南林間駅西口。同駅は小田急の総帥、利光鶴松の構想した林間都市の中心になる駅でもあった(筆者撮影)

東京都心部では大規模再開発が続いている。2023年11月には東京・港区に麻布台ヒルズが、12月には渋谷区にShibuya Sakura Stage(渋谷サクラステージ)がオープンした。2024年以降もHARUMI FLAG(晴海フラッグ)のまちびらきを筆頭に、大規模再開発が目白押しだ。これらの再開発はデベロッパーによって文言は異なるものの、「緑」と「健康」が共通したコンセプトになっている。

【写真を見る】目指したのは田園調布を上回る「緑と健康の住宅街」。現在、小田急南林間駅の周辺には何がある?

街が都市化すればするほど、人々が緑や健康を欲するのは時代を問わない。大正期、東京は著しく都市化した。同時期、鉄道会社は郊外に路線を延ばすとともに、沿線に住宅地を造成。それらの郊外住宅地は、緑と健康をウリにしていた。

「田園調布を超える街」目指す

その代表は田園調布だが、住宅地に緑と健康を求める潮流はその後も続く。小田原急行鉄道(現・小田急電鉄)は、1927年に新宿駅―小田原駅間を開業。1929年には大野信号所(現・相模大野駅)から分岐する江ノ島線も開業した。同線は海浜リゾートとしてにぎわう江の島へのアクセスを目的にした路線だったが、途中駅では田園調布を超えるような住宅地が計画された。

小田急の総帥だった利光鶴松は、それらの住宅地を林間都市と命名。同地には中和田、公所、相模ヶ丘の3駅が開設される予定になっていたが、直前になって東林間都市(現・東林間)、中央林間都市(現・中央林間)、南林間都市(現・南林間)へと駅名が変更された。

これは、利光が田園調布を超える緑と健康の住宅街をつくるという野心を達成するために変更したといわれる。駅名によって、その意気込みを内外に示そうとしたのだ。

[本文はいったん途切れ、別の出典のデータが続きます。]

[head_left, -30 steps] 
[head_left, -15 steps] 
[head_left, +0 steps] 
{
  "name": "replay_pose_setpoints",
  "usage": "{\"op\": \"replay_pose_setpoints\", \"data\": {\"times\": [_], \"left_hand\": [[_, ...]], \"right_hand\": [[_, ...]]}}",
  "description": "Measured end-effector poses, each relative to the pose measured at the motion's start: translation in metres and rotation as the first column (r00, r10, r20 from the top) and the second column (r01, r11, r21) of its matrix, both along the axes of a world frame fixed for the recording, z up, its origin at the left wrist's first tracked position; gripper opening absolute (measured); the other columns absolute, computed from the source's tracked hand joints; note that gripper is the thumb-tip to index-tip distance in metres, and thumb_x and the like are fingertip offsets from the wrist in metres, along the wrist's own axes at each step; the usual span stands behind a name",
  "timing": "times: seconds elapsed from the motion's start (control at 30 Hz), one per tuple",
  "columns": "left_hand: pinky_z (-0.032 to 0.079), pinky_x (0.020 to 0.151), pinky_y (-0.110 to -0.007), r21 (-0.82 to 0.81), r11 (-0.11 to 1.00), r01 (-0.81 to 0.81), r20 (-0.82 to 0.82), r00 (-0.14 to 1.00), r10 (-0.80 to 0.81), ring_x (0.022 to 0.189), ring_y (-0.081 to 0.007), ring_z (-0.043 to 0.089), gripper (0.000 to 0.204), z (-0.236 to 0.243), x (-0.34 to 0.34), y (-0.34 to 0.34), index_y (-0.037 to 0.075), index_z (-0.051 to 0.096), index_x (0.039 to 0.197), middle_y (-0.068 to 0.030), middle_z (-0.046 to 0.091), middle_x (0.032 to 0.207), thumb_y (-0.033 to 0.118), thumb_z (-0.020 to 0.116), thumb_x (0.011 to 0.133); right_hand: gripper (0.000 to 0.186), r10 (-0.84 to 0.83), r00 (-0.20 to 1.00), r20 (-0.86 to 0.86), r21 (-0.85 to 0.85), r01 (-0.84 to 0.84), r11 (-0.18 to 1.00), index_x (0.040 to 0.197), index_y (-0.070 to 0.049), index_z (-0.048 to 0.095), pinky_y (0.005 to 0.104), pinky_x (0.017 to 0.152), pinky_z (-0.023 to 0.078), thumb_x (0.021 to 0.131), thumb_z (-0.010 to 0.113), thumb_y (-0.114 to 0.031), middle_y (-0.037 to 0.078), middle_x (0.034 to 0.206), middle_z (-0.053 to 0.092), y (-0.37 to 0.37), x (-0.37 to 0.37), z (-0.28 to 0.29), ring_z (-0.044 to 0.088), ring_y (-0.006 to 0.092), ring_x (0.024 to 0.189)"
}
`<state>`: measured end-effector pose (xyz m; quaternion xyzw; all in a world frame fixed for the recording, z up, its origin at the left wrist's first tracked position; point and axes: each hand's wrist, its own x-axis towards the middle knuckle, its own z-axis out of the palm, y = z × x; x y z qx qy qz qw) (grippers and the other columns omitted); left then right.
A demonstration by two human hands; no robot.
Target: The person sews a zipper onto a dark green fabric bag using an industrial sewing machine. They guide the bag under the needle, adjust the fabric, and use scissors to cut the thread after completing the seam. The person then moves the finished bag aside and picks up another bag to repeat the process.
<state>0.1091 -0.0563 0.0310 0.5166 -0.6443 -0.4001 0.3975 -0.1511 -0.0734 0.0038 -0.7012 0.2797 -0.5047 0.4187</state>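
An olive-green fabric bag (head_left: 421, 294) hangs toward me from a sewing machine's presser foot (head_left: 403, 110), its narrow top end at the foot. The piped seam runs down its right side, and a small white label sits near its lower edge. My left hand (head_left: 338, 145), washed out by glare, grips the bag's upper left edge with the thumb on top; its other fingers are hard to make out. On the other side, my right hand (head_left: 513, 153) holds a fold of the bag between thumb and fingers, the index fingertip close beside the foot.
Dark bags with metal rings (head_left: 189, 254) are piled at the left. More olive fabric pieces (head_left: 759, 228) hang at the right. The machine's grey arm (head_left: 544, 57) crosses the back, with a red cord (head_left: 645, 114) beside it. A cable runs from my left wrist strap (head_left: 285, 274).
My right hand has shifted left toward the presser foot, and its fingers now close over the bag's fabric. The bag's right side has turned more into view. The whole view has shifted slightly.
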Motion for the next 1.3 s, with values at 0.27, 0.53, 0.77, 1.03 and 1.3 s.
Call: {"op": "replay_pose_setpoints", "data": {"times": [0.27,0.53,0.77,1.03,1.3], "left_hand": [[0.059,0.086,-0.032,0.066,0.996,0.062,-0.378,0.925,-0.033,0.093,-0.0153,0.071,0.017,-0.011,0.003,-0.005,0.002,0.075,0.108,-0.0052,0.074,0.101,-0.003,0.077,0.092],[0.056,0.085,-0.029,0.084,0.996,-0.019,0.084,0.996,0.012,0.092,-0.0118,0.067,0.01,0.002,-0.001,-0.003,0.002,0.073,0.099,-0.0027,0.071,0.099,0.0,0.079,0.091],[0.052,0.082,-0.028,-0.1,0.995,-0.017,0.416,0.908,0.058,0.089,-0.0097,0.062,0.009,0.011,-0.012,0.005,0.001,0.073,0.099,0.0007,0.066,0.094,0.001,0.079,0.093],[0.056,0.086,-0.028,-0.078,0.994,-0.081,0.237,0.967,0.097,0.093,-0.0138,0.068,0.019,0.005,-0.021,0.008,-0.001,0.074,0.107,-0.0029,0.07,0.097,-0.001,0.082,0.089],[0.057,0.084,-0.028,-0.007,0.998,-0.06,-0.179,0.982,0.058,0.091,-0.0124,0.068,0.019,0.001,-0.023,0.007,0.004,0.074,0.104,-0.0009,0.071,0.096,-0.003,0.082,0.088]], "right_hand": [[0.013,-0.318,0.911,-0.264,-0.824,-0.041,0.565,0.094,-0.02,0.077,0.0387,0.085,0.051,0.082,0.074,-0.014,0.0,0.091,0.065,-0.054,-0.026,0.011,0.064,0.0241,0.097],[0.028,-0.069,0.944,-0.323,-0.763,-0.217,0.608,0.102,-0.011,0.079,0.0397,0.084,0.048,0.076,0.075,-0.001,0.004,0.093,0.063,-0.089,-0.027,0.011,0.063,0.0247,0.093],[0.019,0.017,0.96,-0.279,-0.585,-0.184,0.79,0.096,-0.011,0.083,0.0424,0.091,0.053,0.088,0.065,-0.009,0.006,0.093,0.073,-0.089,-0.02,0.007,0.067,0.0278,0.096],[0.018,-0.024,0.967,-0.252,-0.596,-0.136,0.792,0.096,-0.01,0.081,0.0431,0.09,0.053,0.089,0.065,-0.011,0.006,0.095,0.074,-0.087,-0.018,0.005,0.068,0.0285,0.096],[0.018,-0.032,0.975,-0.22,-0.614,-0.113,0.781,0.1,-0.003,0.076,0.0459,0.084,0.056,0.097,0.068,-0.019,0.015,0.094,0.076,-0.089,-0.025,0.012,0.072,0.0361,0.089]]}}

利光は新宿駅―小田原駅の着工前となる1925年から小田原急行土地株式会社を設立し、座間町(現・座間市)、大和村(現・大和市)、大野村(現・相模原市)の一帯に広がる山林100万坪を買収していた。そのうち林間都市には約80万坪が充てられている。林間都市の中心は駅名から中央林間都市駅と思われがちだが、利光は南林間都市駅を構想の中心に据えようとしていた。

そして、開業前年にあたる1928年から、すでに南林間都市駅周辺は宅地造成が始められている。翌1929年の開業年には、駅西側に約74万5000平方メートルの住宅地を分譲開始した。このときに分譲された一帯には、伊東静江によって大和学園女学校(現・聖セシリア女子中学校・聖セシリア女子高等学校)が開校する。